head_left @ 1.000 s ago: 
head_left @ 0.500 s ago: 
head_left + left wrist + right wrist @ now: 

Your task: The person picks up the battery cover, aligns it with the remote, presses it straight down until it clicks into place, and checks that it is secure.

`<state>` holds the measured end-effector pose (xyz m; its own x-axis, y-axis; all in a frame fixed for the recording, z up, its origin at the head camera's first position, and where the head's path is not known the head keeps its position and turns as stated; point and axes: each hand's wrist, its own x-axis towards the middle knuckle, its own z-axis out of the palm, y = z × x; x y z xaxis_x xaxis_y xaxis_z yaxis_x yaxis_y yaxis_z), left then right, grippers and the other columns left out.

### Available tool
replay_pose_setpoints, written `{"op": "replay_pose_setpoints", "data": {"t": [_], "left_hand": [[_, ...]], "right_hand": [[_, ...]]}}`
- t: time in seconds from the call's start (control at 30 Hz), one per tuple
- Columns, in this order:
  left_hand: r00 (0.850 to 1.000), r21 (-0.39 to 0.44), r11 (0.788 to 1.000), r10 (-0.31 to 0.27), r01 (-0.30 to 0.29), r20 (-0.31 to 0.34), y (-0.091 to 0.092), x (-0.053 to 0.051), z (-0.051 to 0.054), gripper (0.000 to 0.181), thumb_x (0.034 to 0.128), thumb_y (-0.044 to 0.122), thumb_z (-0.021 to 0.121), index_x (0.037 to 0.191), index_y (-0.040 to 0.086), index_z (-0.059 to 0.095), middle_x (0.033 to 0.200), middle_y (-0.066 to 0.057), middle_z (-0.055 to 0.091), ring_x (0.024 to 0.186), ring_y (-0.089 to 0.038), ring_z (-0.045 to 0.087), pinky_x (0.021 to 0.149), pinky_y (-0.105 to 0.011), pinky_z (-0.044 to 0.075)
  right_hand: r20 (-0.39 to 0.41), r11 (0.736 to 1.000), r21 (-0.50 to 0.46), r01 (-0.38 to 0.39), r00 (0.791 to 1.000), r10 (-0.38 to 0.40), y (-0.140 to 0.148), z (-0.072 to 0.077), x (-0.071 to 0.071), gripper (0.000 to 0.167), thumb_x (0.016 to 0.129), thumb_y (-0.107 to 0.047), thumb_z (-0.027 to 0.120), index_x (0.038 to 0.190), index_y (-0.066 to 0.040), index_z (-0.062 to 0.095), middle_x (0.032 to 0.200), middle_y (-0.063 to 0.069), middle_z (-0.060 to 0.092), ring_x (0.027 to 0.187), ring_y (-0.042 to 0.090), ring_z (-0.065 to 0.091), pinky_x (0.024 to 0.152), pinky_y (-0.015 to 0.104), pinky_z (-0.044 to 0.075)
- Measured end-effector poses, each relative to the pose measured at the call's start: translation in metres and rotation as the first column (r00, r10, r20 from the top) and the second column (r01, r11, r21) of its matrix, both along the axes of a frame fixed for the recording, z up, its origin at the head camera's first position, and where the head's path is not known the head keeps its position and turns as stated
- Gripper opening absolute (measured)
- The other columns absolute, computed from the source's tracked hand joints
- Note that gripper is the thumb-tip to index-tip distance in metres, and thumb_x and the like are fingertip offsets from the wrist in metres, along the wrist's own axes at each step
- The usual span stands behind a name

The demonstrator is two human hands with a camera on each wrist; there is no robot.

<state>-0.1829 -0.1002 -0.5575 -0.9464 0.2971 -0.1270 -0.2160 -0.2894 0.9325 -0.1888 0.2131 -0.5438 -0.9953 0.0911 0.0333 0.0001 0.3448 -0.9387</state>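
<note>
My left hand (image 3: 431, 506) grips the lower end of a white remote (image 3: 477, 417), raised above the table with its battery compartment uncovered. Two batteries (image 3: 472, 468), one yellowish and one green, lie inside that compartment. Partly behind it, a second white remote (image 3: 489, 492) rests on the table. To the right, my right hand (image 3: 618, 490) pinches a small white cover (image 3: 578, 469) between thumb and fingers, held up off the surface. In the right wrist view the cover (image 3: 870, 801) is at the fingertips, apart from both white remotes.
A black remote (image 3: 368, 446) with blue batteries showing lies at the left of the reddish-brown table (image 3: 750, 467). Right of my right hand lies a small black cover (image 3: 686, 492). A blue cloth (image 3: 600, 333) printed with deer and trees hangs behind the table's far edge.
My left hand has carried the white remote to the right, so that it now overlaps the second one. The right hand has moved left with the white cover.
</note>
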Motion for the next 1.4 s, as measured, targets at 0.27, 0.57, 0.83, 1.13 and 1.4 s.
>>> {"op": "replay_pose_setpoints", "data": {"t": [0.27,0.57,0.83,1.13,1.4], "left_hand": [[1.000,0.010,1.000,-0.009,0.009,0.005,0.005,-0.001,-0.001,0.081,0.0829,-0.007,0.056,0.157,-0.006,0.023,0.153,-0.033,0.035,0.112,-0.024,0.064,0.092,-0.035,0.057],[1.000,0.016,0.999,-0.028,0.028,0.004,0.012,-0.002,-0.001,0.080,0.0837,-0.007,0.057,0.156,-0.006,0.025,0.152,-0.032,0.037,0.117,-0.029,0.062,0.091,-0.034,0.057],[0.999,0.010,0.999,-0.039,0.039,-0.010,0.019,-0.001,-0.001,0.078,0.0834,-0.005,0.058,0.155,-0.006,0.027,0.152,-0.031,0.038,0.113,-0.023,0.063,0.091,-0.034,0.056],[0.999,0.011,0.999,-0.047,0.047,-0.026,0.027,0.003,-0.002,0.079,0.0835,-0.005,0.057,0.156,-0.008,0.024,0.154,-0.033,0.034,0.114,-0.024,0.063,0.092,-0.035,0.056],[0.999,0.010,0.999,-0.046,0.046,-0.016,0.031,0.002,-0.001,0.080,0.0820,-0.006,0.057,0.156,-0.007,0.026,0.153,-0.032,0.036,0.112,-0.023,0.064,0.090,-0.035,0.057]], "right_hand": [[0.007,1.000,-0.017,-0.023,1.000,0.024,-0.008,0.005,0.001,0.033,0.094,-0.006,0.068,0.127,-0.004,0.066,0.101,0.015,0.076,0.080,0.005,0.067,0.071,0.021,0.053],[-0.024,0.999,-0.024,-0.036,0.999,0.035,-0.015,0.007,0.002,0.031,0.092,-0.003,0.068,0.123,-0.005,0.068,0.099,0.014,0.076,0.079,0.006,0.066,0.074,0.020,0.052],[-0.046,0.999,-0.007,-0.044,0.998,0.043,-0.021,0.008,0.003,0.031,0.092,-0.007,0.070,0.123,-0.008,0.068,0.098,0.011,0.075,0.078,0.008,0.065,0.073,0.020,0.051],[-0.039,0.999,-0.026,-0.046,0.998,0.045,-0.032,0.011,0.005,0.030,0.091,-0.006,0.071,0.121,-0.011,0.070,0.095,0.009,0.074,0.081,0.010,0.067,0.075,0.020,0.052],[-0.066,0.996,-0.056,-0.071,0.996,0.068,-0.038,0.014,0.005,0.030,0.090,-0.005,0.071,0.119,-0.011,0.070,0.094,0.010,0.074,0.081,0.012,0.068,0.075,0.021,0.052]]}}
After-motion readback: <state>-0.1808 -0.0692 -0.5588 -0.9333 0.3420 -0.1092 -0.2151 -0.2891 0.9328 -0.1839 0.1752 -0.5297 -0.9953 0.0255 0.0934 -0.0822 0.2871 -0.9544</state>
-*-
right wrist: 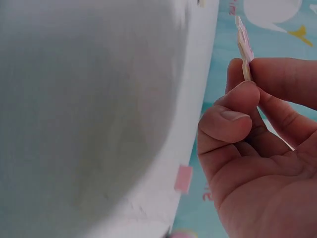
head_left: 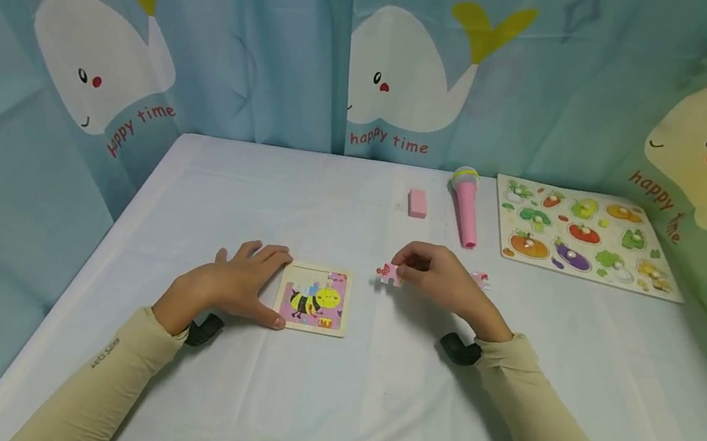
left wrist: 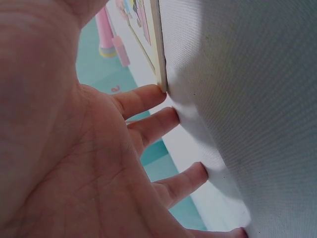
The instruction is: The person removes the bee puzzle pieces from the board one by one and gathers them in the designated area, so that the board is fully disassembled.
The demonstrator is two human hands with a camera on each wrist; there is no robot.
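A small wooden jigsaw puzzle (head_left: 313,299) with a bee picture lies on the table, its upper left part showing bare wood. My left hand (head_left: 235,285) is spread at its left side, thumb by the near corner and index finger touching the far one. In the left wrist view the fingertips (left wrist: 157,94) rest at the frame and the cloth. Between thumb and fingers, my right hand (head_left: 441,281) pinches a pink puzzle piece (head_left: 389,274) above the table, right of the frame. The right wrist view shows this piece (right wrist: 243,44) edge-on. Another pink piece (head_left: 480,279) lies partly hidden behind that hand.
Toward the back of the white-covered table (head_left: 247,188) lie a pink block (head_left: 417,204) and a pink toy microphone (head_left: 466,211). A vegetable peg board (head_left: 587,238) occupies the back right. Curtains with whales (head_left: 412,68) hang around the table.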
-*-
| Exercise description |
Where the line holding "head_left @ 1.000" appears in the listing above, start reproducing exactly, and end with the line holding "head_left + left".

| Result |
head_left @ 1.000 s ago: 
head_left @ 0.500 s ago: 
head_left + left wrist + right wrist @ now: 

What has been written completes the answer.